Apartment deals offering risk premiums again

83
Westmont Commons, a 252-unit apartment complex in Asheville, North Carolina, traded hands for nearly $50 million
Westmont Commons, a 252-unit apartment complex in Asheville, North Carolina, traded hands for nearly $50 million

In 2021 and 2022 it didn’t matter what vintage you bought as there was no cap rate premium.

As the first quarter of 2024 was wrapping up, TruAmerica Multifamily closed its first acquisition of the year: a 252-unit apartment community in Asheville, N.C., that was purchased for nearly $50 million from an off-market seller that was not disclosed.

The Los Angeles-based multifamily investment firm plans a value-add asset improvement campaign to reposition the property, called Westmont Commons, which was built in two phases in 2003 and 2008.

In other words, it is back to business for TruAmerica, which typically acquires about $1 billion a year except for the last year when transactions across all asset classes, including multifamily, fell off of a cliff.

But 2024 has a different feel to it, says Matt Ferrari, co-chief investment officer and head of Acquisitions. “Transactions are picking up and that we are getting closer to normal as the buyer-seller gap has been narrowing,” he said.

“2023 was a quieter year on the transaction front for us but we used that opportunity to focus on operations and become more efficient while working through challenges such as controlling costs and trying to maintain top line growth,” he said.

TruAmerica is known for its focus on acquiring Class B workforce housing, mostly in suburban submarkets.

It has also made a mark with its investment strategy over the years, which was buying 1980s and 1990s product because of the yield premium.
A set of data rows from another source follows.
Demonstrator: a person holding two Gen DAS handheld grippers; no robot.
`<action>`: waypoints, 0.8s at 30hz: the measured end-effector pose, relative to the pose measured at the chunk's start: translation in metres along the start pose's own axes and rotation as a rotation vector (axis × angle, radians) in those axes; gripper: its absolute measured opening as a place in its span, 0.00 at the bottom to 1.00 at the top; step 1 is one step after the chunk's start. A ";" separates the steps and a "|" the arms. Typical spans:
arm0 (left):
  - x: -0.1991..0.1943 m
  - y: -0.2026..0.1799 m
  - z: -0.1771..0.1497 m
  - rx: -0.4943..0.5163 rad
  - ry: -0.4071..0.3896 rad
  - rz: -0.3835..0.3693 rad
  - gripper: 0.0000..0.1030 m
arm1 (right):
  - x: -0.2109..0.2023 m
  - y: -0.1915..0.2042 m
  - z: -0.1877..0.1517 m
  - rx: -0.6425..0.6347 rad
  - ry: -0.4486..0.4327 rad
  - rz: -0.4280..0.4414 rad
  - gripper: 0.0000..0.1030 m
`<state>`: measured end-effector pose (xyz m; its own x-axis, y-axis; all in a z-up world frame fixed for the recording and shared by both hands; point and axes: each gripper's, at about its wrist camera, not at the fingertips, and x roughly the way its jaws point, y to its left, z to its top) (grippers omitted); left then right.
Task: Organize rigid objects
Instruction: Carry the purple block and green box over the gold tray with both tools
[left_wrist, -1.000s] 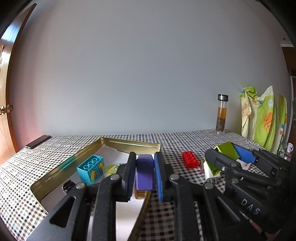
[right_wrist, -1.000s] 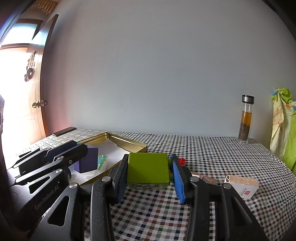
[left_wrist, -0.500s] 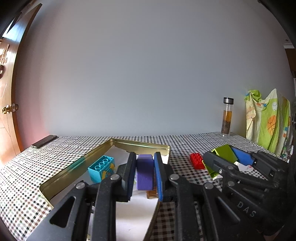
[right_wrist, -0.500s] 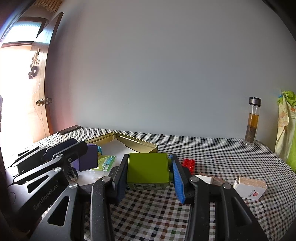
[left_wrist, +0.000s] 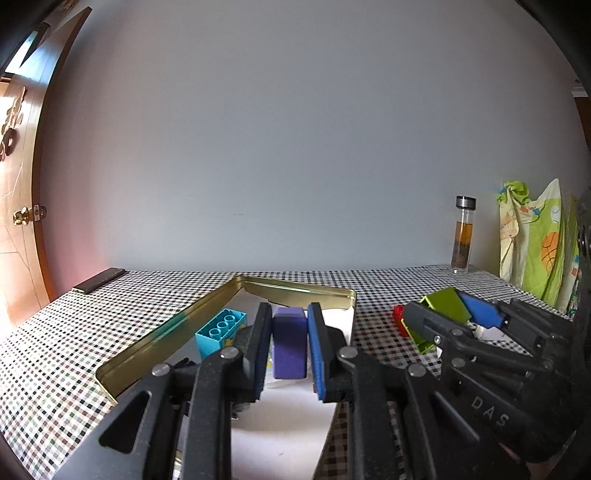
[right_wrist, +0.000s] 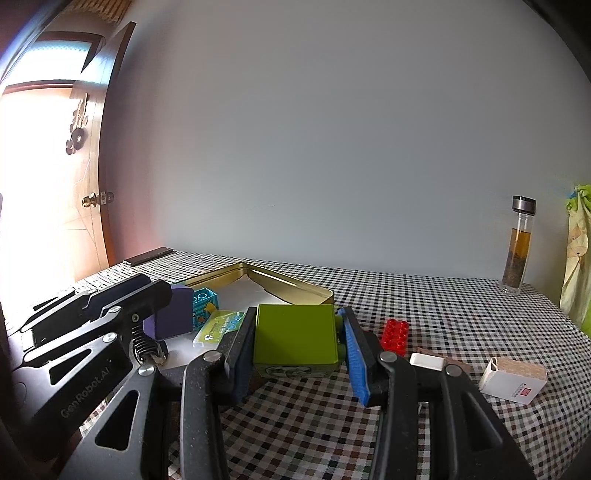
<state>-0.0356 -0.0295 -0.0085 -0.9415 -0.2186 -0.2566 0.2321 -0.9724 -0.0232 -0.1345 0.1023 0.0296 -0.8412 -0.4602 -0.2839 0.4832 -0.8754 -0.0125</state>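
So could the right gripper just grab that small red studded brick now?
Probably not yet: the right gripper is shut on the green square box, though the red studded brick lies unobstructed nearby.

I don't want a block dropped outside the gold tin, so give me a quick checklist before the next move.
1. Left claw grips the purple block between both pads: ok.
2. Purple block is over the gold tin, inside its rim: ok.
3. Purple block has reached the tin floor: cannot tell.
4. Right claw holds the green block squarely: ok.
5. Green block is over the tin: not ok, it sits over the checkered tablecloth in front of the tin.
6. Free floor remains beside the cyan brick: ok.
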 end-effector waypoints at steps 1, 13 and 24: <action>0.000 0.001 0.000 -0.001 0.003 0.002 0.17 | 0.000 0.000 0.000 0.001 0.002 0.005 0.44; 0.001 0.011 0.000 0.004 0.011 0.024 0.17 | 0.009 0.004 0.002 -0.002 0.015 0.027 0.44; -0.004 0.027 0.007 -0.009 0.001 0.049 0.17 | 0.013 0.012 0.012 -0.020 0.016 0.046 0.44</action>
<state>-0.0273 -0.0552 -0.0009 -0.9286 -0.2662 -0.2587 0.2804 -0.9597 -0.0189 -0.1424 0.0839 0.0377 -0.8141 -0.4970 -0.3004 0.5259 -0.8504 -0.0181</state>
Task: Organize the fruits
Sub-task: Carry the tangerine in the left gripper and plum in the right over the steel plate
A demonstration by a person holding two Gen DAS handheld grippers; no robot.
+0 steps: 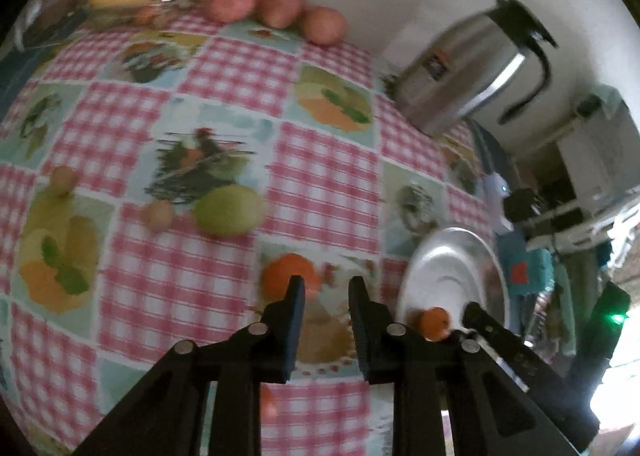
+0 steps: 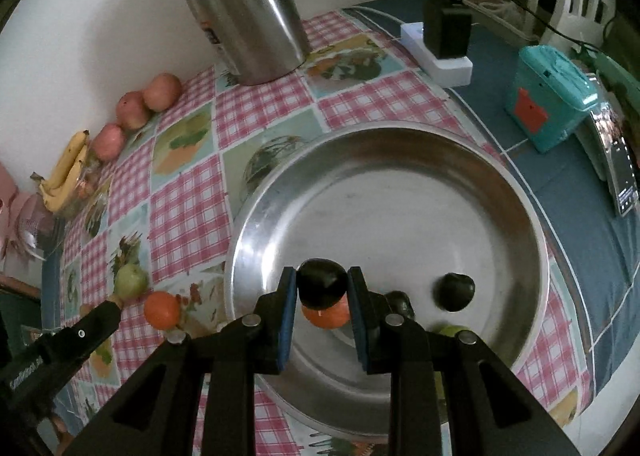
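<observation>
Dark plum (image 2: 322, 282) between right tool (image 2: 322, 310) pads

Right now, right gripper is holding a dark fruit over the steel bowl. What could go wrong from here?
1. The dark fruit sits at the tips of the right gripper fingers, so it may slip out early.
2. Released here, it would likely land on the orange fruit directly below and roll across the steel bowl.
3. The left gripper is shut on nothing beside the loose orange, and could nudge it.
</observation>
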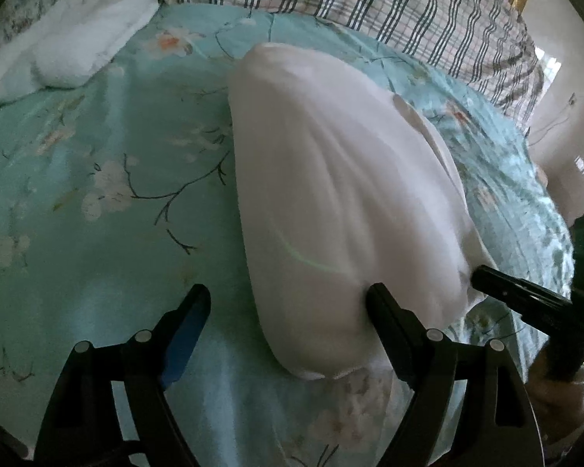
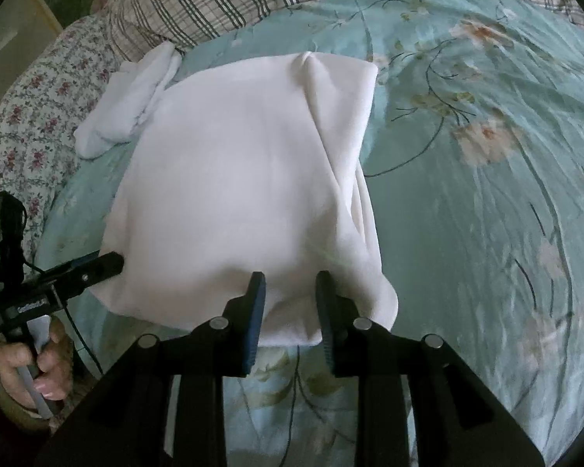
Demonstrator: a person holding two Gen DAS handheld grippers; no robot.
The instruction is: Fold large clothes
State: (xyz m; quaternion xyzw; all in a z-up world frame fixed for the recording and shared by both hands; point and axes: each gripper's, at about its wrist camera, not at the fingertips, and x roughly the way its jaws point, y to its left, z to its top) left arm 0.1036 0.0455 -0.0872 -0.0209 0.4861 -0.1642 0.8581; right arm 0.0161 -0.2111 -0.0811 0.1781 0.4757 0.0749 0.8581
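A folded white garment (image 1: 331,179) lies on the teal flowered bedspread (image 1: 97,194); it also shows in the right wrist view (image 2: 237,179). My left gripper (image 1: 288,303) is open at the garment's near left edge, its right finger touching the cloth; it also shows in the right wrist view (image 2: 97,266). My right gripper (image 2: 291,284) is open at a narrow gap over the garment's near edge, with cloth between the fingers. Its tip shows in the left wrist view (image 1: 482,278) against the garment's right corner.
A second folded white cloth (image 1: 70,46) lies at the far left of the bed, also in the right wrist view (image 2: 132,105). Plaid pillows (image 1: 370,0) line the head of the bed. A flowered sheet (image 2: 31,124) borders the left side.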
Only in 2021 and 2022 it didn’t matter what vintage you bought, Ferrari said, as “there was no cap rate premium relative to vintage.”

As 2024 continues to unfold, Ferrari reports, “we are starting to find deals again where there is a risk premium relative to vintage. Now we are back to an environment where if the deal is older, the cap rate tends to be higher.”

There are some differences between now and the pre-pandemic environment though, he adds. Right now, for example, deals that are for sale are skewing newer—late 1990s, early 2000s to newly built properties. “Properties built in the 1980s or older seem to demand a higher cap rate from buyers and most owners don’t need or want to sell at those higher cap rates so there are less of those trading. Newer product can attract a tighter cap rate.”

Ferrari says this has created an opportunity for the company to improve the quality of its portfolio. “Everything we’ve bought in the last 12 months is all 2000 or mid-1990s product.”